**Data:**
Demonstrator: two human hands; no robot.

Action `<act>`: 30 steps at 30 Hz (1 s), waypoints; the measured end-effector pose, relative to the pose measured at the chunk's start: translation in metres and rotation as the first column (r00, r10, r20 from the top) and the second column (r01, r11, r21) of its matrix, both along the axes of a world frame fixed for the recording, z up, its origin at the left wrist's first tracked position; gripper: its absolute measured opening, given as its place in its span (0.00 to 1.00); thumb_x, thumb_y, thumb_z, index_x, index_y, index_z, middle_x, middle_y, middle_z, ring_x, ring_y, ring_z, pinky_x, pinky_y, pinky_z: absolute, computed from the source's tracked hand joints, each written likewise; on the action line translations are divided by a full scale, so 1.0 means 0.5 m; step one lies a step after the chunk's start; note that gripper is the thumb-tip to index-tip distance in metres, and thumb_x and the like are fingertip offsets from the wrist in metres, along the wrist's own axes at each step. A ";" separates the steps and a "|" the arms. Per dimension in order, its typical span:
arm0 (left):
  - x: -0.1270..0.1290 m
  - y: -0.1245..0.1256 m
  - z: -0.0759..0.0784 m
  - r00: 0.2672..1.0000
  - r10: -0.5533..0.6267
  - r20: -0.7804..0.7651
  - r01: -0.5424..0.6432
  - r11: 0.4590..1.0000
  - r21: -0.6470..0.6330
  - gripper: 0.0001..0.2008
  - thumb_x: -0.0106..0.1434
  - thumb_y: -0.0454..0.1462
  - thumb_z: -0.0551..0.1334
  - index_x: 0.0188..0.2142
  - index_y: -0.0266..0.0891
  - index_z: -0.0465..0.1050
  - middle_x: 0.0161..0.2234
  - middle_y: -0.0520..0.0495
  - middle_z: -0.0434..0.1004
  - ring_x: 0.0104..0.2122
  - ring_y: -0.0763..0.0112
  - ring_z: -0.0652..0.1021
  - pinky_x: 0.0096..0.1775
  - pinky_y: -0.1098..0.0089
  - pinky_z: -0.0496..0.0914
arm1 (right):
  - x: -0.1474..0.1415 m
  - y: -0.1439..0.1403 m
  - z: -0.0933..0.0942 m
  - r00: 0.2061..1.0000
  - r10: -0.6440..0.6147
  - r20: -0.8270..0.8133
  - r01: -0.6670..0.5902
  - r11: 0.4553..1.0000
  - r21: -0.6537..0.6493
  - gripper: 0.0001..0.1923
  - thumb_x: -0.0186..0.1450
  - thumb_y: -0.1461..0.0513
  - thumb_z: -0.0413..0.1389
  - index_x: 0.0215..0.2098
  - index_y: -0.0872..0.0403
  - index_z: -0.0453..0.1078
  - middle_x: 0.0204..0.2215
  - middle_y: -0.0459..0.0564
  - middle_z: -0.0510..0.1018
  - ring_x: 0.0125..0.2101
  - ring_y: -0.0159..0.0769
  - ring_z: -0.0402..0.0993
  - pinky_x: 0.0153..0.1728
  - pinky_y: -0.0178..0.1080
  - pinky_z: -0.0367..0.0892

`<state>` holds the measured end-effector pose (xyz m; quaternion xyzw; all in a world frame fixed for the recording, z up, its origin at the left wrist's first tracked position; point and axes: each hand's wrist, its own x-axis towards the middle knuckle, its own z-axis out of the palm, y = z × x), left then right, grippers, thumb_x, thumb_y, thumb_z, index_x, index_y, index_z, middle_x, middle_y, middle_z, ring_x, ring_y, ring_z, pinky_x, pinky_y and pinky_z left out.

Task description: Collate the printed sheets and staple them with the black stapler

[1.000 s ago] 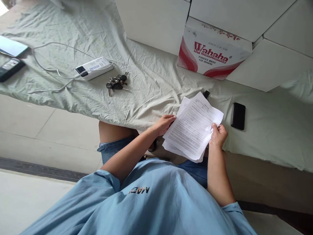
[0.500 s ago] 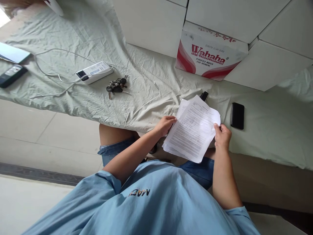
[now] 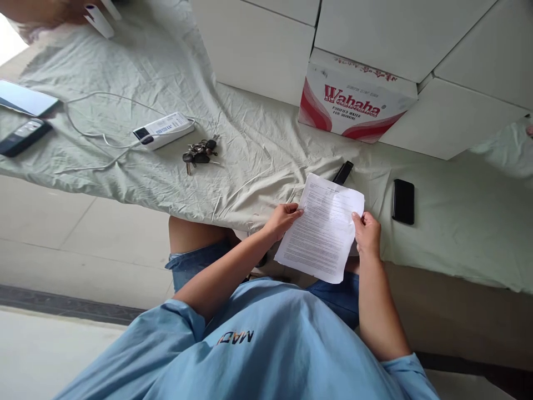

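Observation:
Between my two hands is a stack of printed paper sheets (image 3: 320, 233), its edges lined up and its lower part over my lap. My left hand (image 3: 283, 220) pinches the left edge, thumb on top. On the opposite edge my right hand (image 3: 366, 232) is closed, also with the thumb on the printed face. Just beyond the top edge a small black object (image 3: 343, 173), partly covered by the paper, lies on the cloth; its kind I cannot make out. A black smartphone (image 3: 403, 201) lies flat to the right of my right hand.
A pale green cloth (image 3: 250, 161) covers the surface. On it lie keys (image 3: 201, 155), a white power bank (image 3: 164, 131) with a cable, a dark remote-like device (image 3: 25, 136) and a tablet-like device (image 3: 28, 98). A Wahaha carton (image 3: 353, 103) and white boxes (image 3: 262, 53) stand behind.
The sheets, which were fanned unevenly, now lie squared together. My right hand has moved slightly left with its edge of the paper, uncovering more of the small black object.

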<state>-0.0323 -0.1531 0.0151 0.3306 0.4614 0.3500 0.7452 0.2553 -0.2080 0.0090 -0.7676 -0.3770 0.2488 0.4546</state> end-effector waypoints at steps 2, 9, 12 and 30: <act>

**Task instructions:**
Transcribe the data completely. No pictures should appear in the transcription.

**Expected answer:**
Demonstrator: two human hands; no robot.

Action `<act>`: 30 steps at 30 Hz (1 s), waypoints; the measured end-effector pose, relative to the pose measured at the chunk's start: translation in metres and rotation as the first column (r00, r10, r20 from the top) and the second column (r01, r11, r21) of its matrix, both along the axes of a world frame fixed for the recording, z up, its origin at the left wrist's first tracked position; gripper: its absolute measured opening, given as its place in its span (0.00 to 1.00); thumb_x, thumb_y, thumb_z, index_x, index_y, index_z, middle_x, middle_y, middle_z, ring_x, ring_y, ring_z, pinky_x, pinky_y, pinky_z: absolute, computed from the source's tracked hand joints, each written likewise; on the action line translations are divided by a full scale, so 1.0 means 0.5 m; step one lies a step after the chunk's start; note that gripper is the thumb-tip to index-tip distance in metres, and thumb_x and the like are fingertip offsets from the wrist in metres, along the wrist's own axes at each step. A ";" separates the steps and a "|" the arms. Per dimension in order, its typical span:
arm0 (left):
  - x: -0.1270..0.1290 m
  - y: -0.1245..0.1256 m
  - z: -0.0759..0.0784 m
  - r00: 0.2672..1.0000
  - r10: -0.5533..0.6267
  - r20: -0.7804..0.7651
  - r01: -0.5424..0.6432
  - r11: 0.4590..1.0000
  - r21: -0.6470..0.6330
  - gripper: 0.0001..0.2008
  - thumb_x: -0.0106..0.1434
  - thumb_y: -0.0454..0.1462
  - thumb_z: -0.0551..0.1334
  - index_x: 0.0188..0.2142
  - index_y: -0.0266..0.0891
  - index_z: -0.0465..0.1050
  - middle_x: 0.0161..0.2234
  - middle_y: -0.0520..0.0495
  - middle_z: -0.0434..0.1004
  - ring_x: 0.0104..0.2122
  - ring_y: -0.0763..0.0112
  - ring_z: -0.0652..0.1021
  - pinky_x: 0.0096..0.1775
  - pinky_y: -0.1098..0.0089
  - pinky_z: -0.0496..0.0914
arm1 (right):
  - x: -0.1474..0.1415 m
  - y: -0.1439..0.1403 m
  - z: -0.0933..0.0942 m
  - r00: 0.2061..1.0000
  - r10: -0.6440..0.6147
  - r20: -0.8270..0.8133
  - r01: -0.6670..0.5902
  - r11: 0.4553..1.0000
  - r21: -0.6537..0.6493
  - gripper: 0.0001..0.1923
  - thumb_x: -0.0186..0.1450
  - thumb_y: -0.1461..0.0513
  - thumb_z: -0.0413..0.1389
  - index_x: 0.0215..0.2098
  - index_y: -0.0872..0.0403
  - index_z: -0.0453..0.1078
  - middle_x: 0.0204..0.2215
  - middle_y: -0.0459..0.0564
  - middle_z: -0.0510..0.1018
  - ring_x: 0.0125..0.2101
  - ring_y: -0.0159..0.0769
  - ring_z: -0.0402..0.0993
  - pinky_x: 0.0153..0.1728
  - pinky_y: -0.0178..0.1080
  - pinky_z: -0.0367..0.0892

`<state>` holds the measured end-effector pose (xyz m; quaternion xyzw; all in a world frame fixed for the recording, z up, its origin at the left wrist's first tracked position; point and axes: each hand's wrist, its own x-axis towards the middle knuckle, its own z-axis out of the palm, y = z × x), left then right, grippers, thumb_x, thumb_y, thumb_z, index_x, index_y, index_z, middle_x, middle_y, middle_z, ring_x, ring_y, ring_z, pinky_x, pinky_y and pinky_z left out.

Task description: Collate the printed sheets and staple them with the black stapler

[1.000 s ago] 
[0.500 s ago] 
[now] 

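Observation:
Between my two hands is a stack of printed paper sheets (image 3: 320, 233), its edges lined up and its lower part over my lap. My left hand (image 3: 283, 220) pinches the left edge, thumb on top. On the opposite edge my right hand (image 3: 366, 232) is closed, also with the thumb on the printed face. Just beyond the top edge a small black object (image 3: 343, 173), partly covered by the paper, lies on the cloth; its kind I cannot make out. A black smartphone (image 3: 403, 201) lies flat to the right of my right hand.
A pale green cloth (image 3: 250, 161) covers the surface. On it lie keys (image 3: 201, 155), a white power bank (image 3: 164, 131) with a cable, a dark remote-like device (image 3: 25, 136) and a tablet-like device (image 3: 28, 98). A Wahaha carton (image 3: 353, 103) and white boxes (image 3: 262, 53) stand behind.
The sheets, which were fanned unevenly, now lie squared together. My right hand has moved slightly left with its edge of the paper, uncovering more of the small black object.
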
<state>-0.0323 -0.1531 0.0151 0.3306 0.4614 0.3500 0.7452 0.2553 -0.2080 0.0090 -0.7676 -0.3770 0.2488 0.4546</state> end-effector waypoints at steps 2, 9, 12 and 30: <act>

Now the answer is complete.